*Work task*:
Reproduce each line of the material that follows, word for word.

*Raw data*:
§
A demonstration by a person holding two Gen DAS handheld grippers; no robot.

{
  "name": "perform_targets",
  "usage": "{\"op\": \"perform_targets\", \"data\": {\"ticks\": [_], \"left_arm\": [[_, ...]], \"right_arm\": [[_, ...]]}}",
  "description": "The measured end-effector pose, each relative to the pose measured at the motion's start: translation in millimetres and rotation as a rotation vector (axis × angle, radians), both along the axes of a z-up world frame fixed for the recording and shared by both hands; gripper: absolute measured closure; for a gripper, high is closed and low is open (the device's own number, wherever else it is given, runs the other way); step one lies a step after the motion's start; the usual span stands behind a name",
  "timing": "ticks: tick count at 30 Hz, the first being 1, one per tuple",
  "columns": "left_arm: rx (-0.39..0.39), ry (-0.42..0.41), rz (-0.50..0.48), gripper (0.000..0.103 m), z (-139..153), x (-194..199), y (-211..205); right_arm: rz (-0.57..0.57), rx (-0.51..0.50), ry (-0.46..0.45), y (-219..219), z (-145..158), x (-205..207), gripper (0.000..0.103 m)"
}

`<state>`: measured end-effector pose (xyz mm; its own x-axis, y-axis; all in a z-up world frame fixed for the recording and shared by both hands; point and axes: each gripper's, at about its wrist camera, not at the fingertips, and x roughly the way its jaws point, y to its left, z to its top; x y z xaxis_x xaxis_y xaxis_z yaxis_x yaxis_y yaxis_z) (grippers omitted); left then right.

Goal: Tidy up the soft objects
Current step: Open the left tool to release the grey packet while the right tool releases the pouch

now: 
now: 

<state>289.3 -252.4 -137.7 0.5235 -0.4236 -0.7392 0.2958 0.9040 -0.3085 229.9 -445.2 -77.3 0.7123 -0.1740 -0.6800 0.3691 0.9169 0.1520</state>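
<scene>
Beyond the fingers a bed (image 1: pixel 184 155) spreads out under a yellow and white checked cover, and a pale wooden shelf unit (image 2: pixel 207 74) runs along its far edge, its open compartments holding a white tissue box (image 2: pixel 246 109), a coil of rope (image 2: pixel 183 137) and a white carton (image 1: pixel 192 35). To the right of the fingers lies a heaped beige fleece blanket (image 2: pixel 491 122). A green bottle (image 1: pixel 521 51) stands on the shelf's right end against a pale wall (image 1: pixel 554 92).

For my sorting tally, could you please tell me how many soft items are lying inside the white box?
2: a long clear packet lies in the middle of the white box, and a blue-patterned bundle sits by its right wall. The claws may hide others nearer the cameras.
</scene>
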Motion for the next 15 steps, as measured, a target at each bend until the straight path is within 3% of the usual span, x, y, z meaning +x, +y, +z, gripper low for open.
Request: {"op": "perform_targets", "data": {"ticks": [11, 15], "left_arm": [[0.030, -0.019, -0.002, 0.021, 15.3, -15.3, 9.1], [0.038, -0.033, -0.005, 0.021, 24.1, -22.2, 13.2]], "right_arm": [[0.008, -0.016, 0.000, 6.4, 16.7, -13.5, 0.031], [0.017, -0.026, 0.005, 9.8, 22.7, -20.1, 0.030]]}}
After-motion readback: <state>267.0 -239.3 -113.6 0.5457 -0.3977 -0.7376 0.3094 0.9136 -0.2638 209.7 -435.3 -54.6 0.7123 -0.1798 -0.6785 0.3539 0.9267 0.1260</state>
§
*Exercise output*:
A demonstration by a person holding two Gen DAS handheld grippers; no robot.

{
  "name": "perform_targets",
  "usage": "{\"op\": \"perform_targets\", \"data\": {\"ticks\": [_], \"left_arm\": [[_, ...]], \"right_arm\": [[_, ...]]}}",
  "description": "The measured end-effector pose, each relative to the pose measured at the motion's start: translation in millimetres and rotation as a rotation vector (axis × angle, radians), both along the axes of a z-up world frame fixed for the recording and shared by both hands; gripper: absolute measured closure; for a gripper, high is closed and low is open (the device's own number, wherever else it is given, runs the other way); step one lies a step after the motion's start; the usual span stands behind a name",
  "timing": "ticks: tick count at 30 Hz, the first being 1, one per tuple",
  "columns": "left_arm: rx (-0.39..0.39), ry (-0.42..0.41), rz (-0.50..0.48), gripper (0.000..0.103 m), z (-139..153), x (-194..199), y (-211..205); right_arm: rz (-0.57..0.57), rx (-0.51..0.50), ry (-0.46..0.45), y (-219..219), z (-145..158), x (-205..207), gripper (0.000..0.103 m)"
}

`<state>`: measured end-effector pose (xyz mm; its own x-axis, y-axis; all in a z-up world frame fixed for the recording and shared by both hands; point and axes: each gripper's, at about its wrist camera, not at the fingertips, and x roughly the way its jaws point, y to its left, z to its top; x y z xaxis_x xaxis_y xaxis_z yaxis_x yaxis_y yaxis_z) (grippers omitted); left then right.

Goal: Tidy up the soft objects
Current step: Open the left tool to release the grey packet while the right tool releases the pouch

now: 
now: 

<state>289.3 -252.4 -137.7 0.5235 -0.4236 -0.7392 0.2958 0.9040 -0.3085 229.9 -445.2 -77.3 0.7123 -0.1740 -0.6800 0.3691 0.9169 0.1520</state>
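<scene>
Beyond the fingers a bed (image 1: pixel 184 155) spreads out under a yellow and white checked cover, and a pale wooden shelf unit (image 2: pixel 207 74) runs along its far edge, its open compartments holding a white tissue box (image 2: pixel 246 109), a coil of rope (image 2: pixel 183 137) and a white carton (image 1: pixel 192 35). To the right of the fingers lies a heaped beige fleece blanket (image 2: pixel 491 122). A green bottle (image 1: pixel 521 51) stands on the shelf's right end against a pale wall (image 1: pixel 554 92).

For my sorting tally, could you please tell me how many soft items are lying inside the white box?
2: a long clear packet lies in the middle of the white box, and a blue-patterned bundle sits by its right wall. The claws may hide others nearer the cameras.
</scene>
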Motion for the next 15 steps, as measured, a target at each bend until the straight path is within 3% of the usual span, x, y, z meaning +x, +y, +z, gripper low for open.
Request: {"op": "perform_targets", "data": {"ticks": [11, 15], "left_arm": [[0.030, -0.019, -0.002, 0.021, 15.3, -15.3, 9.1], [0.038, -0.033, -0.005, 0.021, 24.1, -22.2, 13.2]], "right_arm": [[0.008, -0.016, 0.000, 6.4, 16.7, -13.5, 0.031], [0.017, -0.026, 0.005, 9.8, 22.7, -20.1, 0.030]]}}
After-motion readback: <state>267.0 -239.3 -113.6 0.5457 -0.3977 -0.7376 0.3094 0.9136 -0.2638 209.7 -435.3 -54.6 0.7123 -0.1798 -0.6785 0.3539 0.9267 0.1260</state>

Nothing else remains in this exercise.